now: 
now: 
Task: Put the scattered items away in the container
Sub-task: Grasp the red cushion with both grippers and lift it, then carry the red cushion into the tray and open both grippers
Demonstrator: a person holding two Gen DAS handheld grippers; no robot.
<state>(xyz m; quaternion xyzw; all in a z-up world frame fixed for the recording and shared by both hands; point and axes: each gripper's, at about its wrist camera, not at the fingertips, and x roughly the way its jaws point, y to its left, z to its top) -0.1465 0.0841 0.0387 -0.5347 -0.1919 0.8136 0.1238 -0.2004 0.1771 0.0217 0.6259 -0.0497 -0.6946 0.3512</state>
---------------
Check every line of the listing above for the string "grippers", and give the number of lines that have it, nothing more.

2